Honda E vs. Mini Cooper SE - Vergelijkende Test
Tegen de stroom in
57 reacties
Video
Helaas kunnen wij deze video niet weergeven, omdat je niet akkoord bent gegaan met de
cookie voorwaarden.
Onze video speler heeft rechten nodig voor de "Social Media".
Wijzig je cookie instellingen
EV’s komen steeds verder op een volle accu. Althans, dat dachten we. Er zijn namelijk altijd uitzonderingen die de regel bevestigen: ziehier de Honda E en de Mini Electric. Het maakt ze overigens geenszins minder interessant. Deze twee elektro-gadgets hebben andere kwaliteiten, elk op hun eigen vlak overigens. Welke is de leukste?

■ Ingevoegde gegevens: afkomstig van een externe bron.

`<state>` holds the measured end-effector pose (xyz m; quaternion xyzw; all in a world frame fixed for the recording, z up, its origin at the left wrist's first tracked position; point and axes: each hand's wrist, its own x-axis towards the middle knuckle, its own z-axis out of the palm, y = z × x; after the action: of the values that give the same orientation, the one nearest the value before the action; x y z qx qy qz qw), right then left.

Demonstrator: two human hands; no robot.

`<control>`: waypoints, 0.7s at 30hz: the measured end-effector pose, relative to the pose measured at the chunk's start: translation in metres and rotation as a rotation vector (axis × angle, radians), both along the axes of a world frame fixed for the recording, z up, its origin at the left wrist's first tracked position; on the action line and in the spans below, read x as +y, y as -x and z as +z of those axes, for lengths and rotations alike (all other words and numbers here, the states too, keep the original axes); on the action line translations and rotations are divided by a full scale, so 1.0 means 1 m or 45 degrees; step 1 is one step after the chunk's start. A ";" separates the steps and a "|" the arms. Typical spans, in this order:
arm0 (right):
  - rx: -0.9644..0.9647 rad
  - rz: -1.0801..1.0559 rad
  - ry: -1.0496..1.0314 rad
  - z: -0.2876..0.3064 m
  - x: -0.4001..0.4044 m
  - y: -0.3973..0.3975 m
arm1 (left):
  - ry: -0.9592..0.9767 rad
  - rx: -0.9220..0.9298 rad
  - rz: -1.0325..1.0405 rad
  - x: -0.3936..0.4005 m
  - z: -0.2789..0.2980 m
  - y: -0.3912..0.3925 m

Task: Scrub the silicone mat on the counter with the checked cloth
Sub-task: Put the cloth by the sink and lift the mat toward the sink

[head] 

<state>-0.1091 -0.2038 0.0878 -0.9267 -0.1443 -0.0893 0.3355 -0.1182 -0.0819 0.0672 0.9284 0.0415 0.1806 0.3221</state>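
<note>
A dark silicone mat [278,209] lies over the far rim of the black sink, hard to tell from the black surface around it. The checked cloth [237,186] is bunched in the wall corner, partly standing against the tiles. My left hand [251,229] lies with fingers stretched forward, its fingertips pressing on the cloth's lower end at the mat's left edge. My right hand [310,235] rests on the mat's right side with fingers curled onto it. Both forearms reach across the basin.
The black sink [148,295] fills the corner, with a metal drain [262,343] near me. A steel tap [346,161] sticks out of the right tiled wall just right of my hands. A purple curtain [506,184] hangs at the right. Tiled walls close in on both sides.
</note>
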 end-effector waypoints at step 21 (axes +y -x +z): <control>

De elektrische auto wordt met zijn alsmaar toenemende actieradius steeds volwassener en daardoor – weliswaar vaak ondersteund door een financiële prikkel – ook steeds meer een serieus alternatief voor de auto met benzineof dieselmotor. Uiteraard zijn er altijd uitzonderingen die de regel bevestigen en lekker tegen de stroom in zwemmen, zoals de Honda E en de Mini Electric. Grote overeenkomst tussen deze compacte EV’s is dat ze een stevig prijskaartje hebben – het begint net boven de € 35.000 – en dat het voor dat geld nu niet bepaald de meest praktische auto’s zijn die je kunt vinden. Maar daar gaat het bij dit setje elektro-gadgets ook helemaal niet om. Het zijn veel meer lifestyle-accessoires bomvol karakter. Waarbij direct moet worden opgemerkt dat de respectievelijke fabrikanten dat karakter wel elk op hun eigen manier invullen.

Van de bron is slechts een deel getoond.